* Aim of the exercise *
Begin at the top of the entries below and write out every line through the one containing "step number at", excluding pictures.

* Records for processing *

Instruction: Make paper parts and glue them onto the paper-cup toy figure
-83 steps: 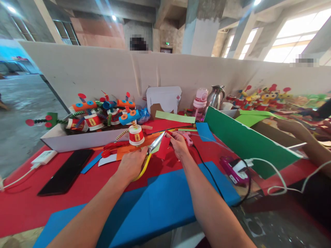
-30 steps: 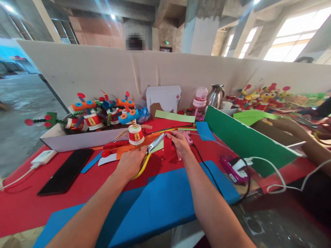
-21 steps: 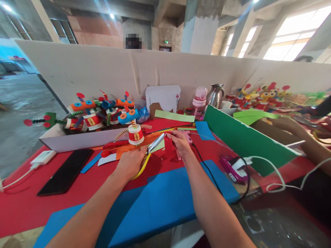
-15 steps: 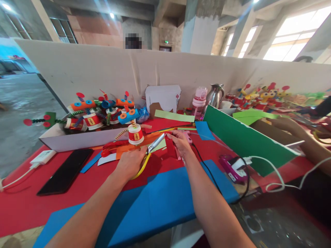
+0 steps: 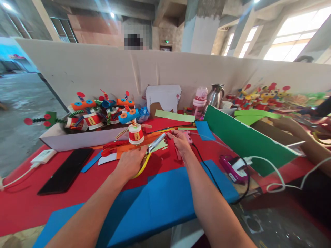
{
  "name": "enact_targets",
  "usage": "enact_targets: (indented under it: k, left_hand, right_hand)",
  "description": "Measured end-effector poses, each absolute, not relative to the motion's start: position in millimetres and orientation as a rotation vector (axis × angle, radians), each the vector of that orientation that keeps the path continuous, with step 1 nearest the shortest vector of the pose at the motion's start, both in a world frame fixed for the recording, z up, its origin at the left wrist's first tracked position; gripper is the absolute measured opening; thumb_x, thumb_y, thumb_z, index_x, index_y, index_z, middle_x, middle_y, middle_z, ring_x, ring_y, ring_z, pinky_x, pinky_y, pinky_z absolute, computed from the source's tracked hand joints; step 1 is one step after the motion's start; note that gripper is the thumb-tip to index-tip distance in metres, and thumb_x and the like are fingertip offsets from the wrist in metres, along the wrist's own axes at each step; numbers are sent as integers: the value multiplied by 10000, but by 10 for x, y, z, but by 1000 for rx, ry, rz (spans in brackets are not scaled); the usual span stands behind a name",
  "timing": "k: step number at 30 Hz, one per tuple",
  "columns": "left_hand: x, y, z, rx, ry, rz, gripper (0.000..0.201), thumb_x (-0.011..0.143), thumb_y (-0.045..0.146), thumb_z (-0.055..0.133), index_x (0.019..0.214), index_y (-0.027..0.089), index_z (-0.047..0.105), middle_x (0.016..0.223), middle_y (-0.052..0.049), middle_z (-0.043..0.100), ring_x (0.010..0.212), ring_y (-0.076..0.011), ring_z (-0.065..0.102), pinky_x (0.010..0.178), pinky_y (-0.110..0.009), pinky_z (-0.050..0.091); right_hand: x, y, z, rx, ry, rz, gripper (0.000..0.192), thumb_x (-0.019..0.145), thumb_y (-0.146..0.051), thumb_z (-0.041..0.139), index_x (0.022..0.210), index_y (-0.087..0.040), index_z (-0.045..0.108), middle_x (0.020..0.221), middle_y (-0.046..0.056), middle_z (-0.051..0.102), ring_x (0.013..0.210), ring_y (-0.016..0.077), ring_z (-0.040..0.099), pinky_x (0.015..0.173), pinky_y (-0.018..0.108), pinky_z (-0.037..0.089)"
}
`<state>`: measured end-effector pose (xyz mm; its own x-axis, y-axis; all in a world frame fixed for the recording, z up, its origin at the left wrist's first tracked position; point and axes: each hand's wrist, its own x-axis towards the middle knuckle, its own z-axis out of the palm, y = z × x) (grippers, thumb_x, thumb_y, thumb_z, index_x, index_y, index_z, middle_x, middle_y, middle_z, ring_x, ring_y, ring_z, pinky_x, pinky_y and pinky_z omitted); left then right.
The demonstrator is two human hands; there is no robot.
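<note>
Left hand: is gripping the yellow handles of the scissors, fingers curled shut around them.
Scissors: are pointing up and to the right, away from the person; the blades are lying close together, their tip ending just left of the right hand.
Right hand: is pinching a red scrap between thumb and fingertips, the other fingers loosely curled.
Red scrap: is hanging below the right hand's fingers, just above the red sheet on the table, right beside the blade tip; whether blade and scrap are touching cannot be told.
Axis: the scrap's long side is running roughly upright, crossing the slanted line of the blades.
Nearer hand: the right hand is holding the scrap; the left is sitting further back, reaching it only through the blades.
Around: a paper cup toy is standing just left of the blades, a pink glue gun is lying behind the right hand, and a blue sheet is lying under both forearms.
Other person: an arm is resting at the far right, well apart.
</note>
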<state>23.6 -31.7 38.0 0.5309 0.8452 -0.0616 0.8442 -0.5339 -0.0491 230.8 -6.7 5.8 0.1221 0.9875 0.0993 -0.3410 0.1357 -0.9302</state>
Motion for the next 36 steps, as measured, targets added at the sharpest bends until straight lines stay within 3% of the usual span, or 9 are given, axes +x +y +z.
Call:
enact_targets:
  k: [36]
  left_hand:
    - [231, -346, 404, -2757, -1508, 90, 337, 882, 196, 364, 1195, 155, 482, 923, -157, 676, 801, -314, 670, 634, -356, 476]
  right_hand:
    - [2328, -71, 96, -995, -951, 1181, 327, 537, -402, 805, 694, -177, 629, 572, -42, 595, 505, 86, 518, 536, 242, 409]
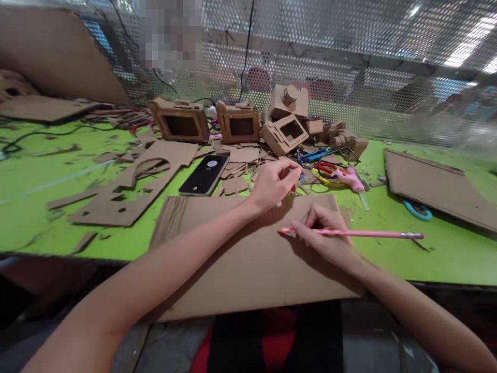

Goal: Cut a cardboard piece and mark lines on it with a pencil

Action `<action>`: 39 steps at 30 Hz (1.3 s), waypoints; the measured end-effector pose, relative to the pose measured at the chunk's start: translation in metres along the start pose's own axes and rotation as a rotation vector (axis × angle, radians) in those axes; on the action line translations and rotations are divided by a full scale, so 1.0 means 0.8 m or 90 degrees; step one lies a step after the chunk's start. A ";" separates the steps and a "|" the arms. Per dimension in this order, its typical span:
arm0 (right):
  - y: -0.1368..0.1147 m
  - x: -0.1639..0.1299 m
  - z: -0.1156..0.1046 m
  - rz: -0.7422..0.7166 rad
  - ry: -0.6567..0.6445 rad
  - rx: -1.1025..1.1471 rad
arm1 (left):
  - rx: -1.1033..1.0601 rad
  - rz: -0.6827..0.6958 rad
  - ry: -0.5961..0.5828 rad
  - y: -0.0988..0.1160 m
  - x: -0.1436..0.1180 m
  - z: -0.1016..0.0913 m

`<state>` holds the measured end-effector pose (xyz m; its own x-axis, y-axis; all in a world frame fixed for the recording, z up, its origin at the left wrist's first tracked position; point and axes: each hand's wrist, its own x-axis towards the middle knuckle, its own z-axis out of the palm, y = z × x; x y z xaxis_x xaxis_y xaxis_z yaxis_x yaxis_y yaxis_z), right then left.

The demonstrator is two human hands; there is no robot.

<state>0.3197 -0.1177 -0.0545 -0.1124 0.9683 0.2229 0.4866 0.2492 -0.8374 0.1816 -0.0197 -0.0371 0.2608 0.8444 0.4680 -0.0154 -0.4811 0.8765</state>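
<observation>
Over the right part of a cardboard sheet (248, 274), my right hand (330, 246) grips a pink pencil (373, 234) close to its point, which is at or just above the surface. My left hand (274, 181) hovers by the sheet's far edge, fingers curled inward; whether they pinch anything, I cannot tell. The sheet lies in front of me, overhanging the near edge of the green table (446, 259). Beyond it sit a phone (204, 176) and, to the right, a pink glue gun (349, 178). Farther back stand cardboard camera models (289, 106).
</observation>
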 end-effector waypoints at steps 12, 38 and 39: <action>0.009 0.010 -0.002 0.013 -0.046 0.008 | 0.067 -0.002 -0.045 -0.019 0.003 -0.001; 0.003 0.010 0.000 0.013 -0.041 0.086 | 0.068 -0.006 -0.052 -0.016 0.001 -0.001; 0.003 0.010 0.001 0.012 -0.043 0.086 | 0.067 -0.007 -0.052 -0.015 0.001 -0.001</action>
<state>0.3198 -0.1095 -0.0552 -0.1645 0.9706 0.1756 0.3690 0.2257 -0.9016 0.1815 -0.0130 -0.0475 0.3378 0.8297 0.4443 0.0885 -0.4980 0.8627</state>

* Completed task *
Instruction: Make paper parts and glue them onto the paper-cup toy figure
-83 steps: 
-30 steps: 
-21 steps: 
-15 steps: 
+0 steps: 
{
  "name": "enact_targets",
  "usage": "enact_targets: (indented under it: k, left_hand, right_hand)",
  "description": "Measured end-effector poses, each absolute, not relative to the motion's start: position in millimetres and orientation as a rotation vector (axis × angle, radians), each the vector of that orientation that keeps the path continuous, with step 1 nearest the shortest vector of the pose at the motion's start, both in a world frame fixed for the recording, z up, its origin at the left wrist's first tracked position; gripper is the absolute measured opening; thumb_x, thumb_y, thumb_z, index_x, index_y, index_z, middle_x, middle_y, middle_z, ring_x, ring_y, ring_z, pinky_x, pinky_y, pinky_z absolute, computed from the source's tracked hand joints; step 1 is one step after the motion's start; note that gripper is the thumb-tip to index-tip distance in metres, and thumb_x and the like are fingertip offsets from the wrist in metres, along the wrist's own axes at each step; numbers are sent as integers: the value multiplied by 10000, but by 10 for x, y, z, but by 1000 for rx, ry, rz (spans in brackets are not scaled); the usual span stands behind a name",
  "timing": "k: step number at 30 Hz, one per tuple",

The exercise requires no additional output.